意匠登録済み、独自開発の「一体型樹脂ジョイント」
一般的な傘の多くは、骨と骨を繋ぐ関節部分に金属のパーツを使用します。しかし、金属は強い衝撃を受けると曲がったまま戻らなくなったり、接合部に負荷が集中して折れてしまったりすることがあります。

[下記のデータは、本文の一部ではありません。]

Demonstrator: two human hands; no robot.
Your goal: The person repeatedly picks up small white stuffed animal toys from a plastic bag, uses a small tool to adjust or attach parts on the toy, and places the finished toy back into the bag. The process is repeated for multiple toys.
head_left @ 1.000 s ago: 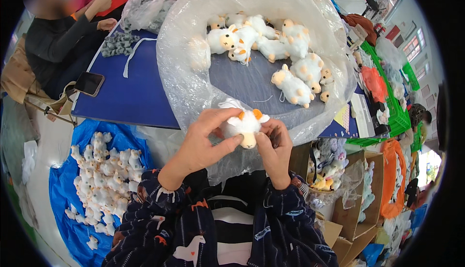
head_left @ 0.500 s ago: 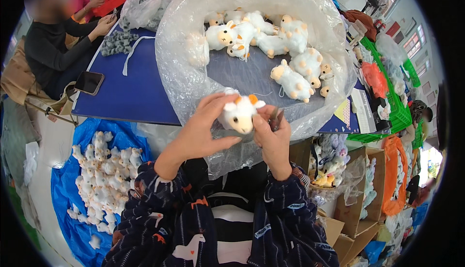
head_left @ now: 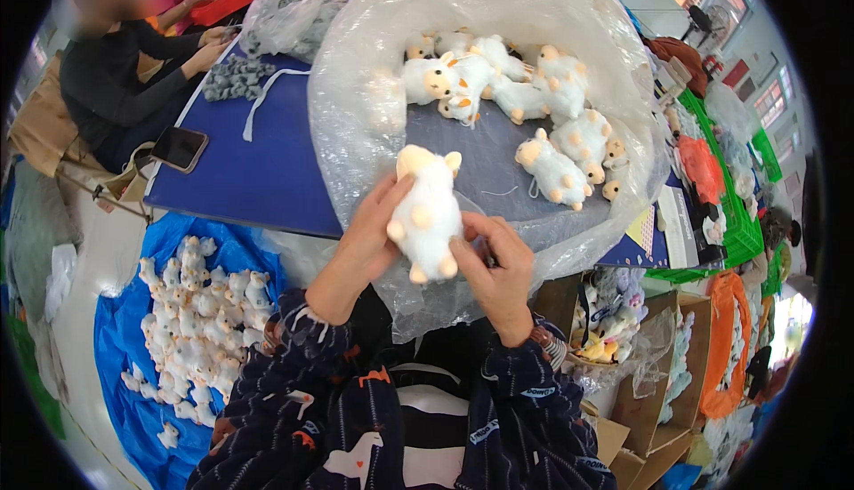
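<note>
One plush toy [head_left: 427, 214] held; about eight in the clear bag [head_left: 356, 90] (dozens on the blue sheet [head_left: 133, 401]).

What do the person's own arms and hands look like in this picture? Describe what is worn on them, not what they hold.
Both hands, the left hand and the right hand, are bare, with no gloves. Long dark navy sleeves with small white and orange printed figures cover both arms to the wrists. The cuffs show a lighter striped edge.

Single head-worn fisheye view, angled steeply down, close over the blue table [head_left: 249, 179] and lap
</note>
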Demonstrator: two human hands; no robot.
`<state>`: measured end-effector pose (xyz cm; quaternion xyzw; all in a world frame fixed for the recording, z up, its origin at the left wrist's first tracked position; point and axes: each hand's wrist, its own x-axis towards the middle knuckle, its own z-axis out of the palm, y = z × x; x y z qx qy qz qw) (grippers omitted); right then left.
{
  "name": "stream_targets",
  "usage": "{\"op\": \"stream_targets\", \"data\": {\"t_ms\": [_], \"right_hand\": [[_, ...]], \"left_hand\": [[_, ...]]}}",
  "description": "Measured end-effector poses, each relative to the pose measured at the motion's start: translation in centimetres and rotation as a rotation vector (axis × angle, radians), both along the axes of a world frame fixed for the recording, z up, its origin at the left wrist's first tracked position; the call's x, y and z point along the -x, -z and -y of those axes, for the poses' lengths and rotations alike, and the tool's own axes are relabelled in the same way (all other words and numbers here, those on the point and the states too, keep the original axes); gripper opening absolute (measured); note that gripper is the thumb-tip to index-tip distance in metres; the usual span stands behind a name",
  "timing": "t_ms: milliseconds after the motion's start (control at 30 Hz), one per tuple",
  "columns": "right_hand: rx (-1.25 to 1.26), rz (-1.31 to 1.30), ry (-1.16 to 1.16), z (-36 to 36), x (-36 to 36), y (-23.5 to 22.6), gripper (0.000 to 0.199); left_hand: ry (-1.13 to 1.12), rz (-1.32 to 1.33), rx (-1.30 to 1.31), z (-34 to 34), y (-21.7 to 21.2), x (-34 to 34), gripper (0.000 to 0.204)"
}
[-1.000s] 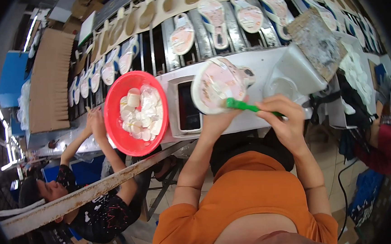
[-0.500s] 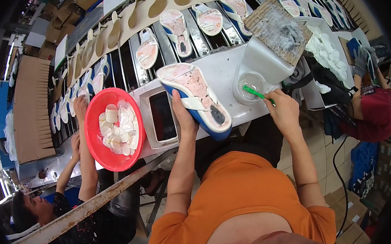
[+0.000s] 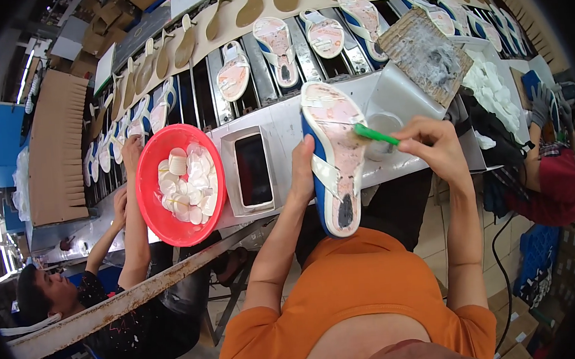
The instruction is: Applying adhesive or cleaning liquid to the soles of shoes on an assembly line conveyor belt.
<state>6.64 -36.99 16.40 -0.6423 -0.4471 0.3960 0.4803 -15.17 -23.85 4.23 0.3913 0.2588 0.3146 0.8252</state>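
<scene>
My left hand (image 3: 302, 172) grips a sandal (image 3: 334, 119) by its blue side, its pale, blotchy footbed turned up and a white strap crossing it. A dark oval patch marks the narrower end, closest to me. In my right hand (image 3: 435, 144) is a green-handled brush (image 3: 376, 134), pinched between the fingers; its bristle end meets the right edge of the footbed. Behind the brush stands a translucent round tub (image 3: 385, 124), partly covered by the sandal and my right hand.
Left of me sit a red basin (image 3: 148, 212) of white round pads and a white box (image 3: 234, 200) with dark contents. Beyond, sandals (image 3: 233, 73) line a roller conveyor. A stained board (image 3: 425, 53) rests on a white container. Co-workers are at both sides.
My right hand has lifted the brush out of the tub and brought it to the sandal. My left hand has shifted right and turned the sandal more upright in view.
</scene>
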Motion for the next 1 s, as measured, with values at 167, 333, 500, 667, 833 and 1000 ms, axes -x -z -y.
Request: {"op": "stream_targets", "data": {"t_ms": [167, 333, 500, 667, 833, 1000], "right_hand": [[-0.174, 0.28, -0.017, -2.6, 0.6, -1.2, 0.012], [-0.139, 0.42, 0.071, -4.4, 0.4, -2.9, 0.011], [-0.307, 0.431, -0.086, -3.9, -0.1, -2.8, 0.01], [-0.307, 0.493, -0.186, -2.6, -0.2, -3.0, 0.011], [-0.261, 0.675, -0.205, -1.5, 0.7, -3.6, 0.012], [-0.334, 0.818, -0.229, -0.1, 2.3, -2.8, 0.012]], "left_hand": [[0.07, -0.086, -0.254, 1.0, -3.4, -0.1, 0.06], [0.088, -0.085, -0.345, 1.5, -5.3, 0.0, 0.057], [0.079, -0.093, -0.322, 1.2, -4.9, 0.4, 0.058], [0.078, -0.101, -0.272, 1.0, -4.7, 0.4, 0.059], [0.004, -0.043, -0.187, 1.0, -4.1, 0.2, 0.056], [-0.047, -0.046, -0.146, 0.6, -3.8, 0.1, 0.055]]}}
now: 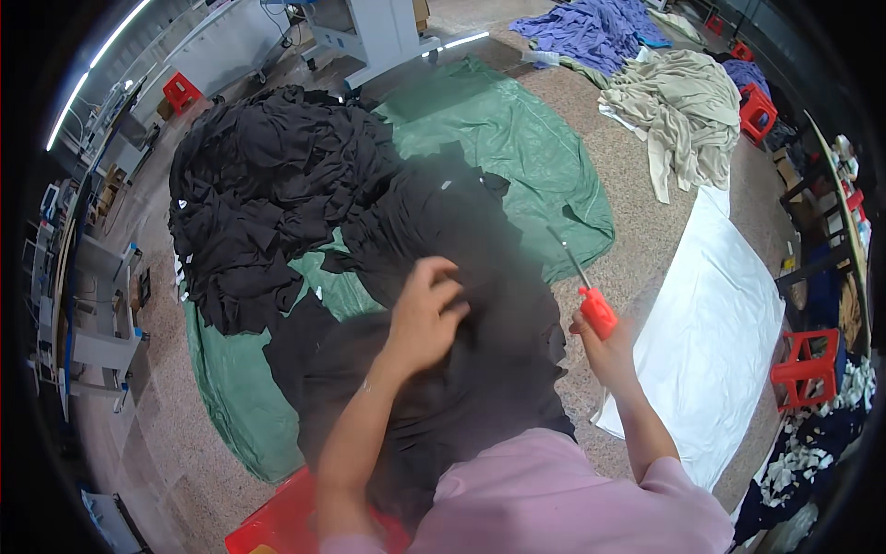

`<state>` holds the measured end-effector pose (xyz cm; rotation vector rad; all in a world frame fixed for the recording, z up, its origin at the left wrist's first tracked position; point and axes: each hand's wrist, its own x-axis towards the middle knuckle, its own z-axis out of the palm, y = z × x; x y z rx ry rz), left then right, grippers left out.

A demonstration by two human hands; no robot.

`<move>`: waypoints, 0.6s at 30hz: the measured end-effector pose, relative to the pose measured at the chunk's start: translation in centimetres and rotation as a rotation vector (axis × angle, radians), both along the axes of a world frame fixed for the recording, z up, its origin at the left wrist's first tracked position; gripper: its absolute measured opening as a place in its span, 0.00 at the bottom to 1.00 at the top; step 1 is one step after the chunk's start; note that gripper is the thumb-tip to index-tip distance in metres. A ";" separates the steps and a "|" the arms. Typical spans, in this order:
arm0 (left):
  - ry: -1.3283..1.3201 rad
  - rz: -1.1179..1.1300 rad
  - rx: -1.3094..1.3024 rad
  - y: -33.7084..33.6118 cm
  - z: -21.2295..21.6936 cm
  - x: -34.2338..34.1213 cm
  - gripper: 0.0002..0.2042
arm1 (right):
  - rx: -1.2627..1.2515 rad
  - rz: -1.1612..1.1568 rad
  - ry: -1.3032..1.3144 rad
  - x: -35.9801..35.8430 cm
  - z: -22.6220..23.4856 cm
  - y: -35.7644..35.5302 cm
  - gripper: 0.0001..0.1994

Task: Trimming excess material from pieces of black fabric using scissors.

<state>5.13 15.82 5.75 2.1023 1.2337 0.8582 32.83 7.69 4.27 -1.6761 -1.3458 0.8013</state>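
My left hand (426, 319) is over the dark fabric (498, 346) in front of me, its fingers bent and apart with nothing visible between them. To the right, my right hand (604, 351) is closed round a red-handled tool (598, 312) with a thin metal shaft pointing up and away; its exact kind does not show. This tool is held to the right of the fabric, over the speckled floor. The dark cloth spreads from my lap onto a green sheet (498, 120), and part of it looks hazy. A small white tag (447, 185) shows on its far part.
A large black garment heap (268, 175) lies at far left on the green sheet. White sheeting (706, 342) covers floor at right, with beige cloth (678, 106) and purple cloth (591, 32) beyond. Red stools (805, 369) stand at right; red plastic (277, 517) shows beneath me.
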 end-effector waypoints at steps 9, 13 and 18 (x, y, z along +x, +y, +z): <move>0.399 0.017 -0.065 -5.8 -0.7 0.5 0.25 | 0.027 0.053 -0.001 -1.5 0.1 0.8 0.12; -0.162 0.196 -0.306 -3.3 5.1 -6.8 0.10 | -0.001 0.050 0.013 -1.2 -0.8 1.1 0.12; -0.415 0.867 0.095 2.4 13.4 -26.4 0.07 | 0.019 0.054 -0.027 -1.5 -1.1 1.9 0.11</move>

そこで私たちが辿り着いた答えが、意匠登録済みの「一体型樹脂ジョイント」です。この構造の最大の特徴は、風の衝撃を一点で受け止めるのではなく、ジョイント全体で「いなす」ことにあります。樹脂特有のしなやかさを活かし、風圧に対して骨組みが柔軟に動くことで、破損の原因となる応力の集中を防いでいます。
数値が証明する、全方位からの耐風性能
この構造の真価を確かめるため、第三者機関による厳格な送風試験を実施しました。傘に対して水平、斜め、真上、そして背面といった、あらゆる角度(0°、45°、90°、135°、180°)から風を当てる試験です。
試験では、風速15m/s(時速54km)まで加速して1分間保持する条件を採用しました。時速54kmといえば、自動車が公道を走行するスピードに匹敵し、看板がガタガタと鳴り、歩くのが困難に感じるほどの強風です。この過酷な条件下でも、KALCTの骨組みには破損や著しい変形、縫製の異常などは一切認められませんでした。
さらに、傘が反り返った(オチョコになった)状態から閉じる操作を100回繰り返す「繰り返し強度試験」においても、その強靭さは揺るぎませんでした。
道具への信頼が、夏の移動を自由にする
日傘は、ただ日差しを遮るだけの道具ではありません。どんな天候下でも自分を守ってくれるという「信頼」があってこそ、私たちは心置きなく外を歩くことができます。
軽やかなカーボンファイバーの骨に、風を逃がす樹脂ジョイント。このマニアックなまでのこだわりは、すべて「傘の破損を気にせず、夏をスマートに楽しんでほしい」という願いに基づいています。風を恐れず、軽やかに街を歩く。そんな新しい夏の日常を、この一本が支えます。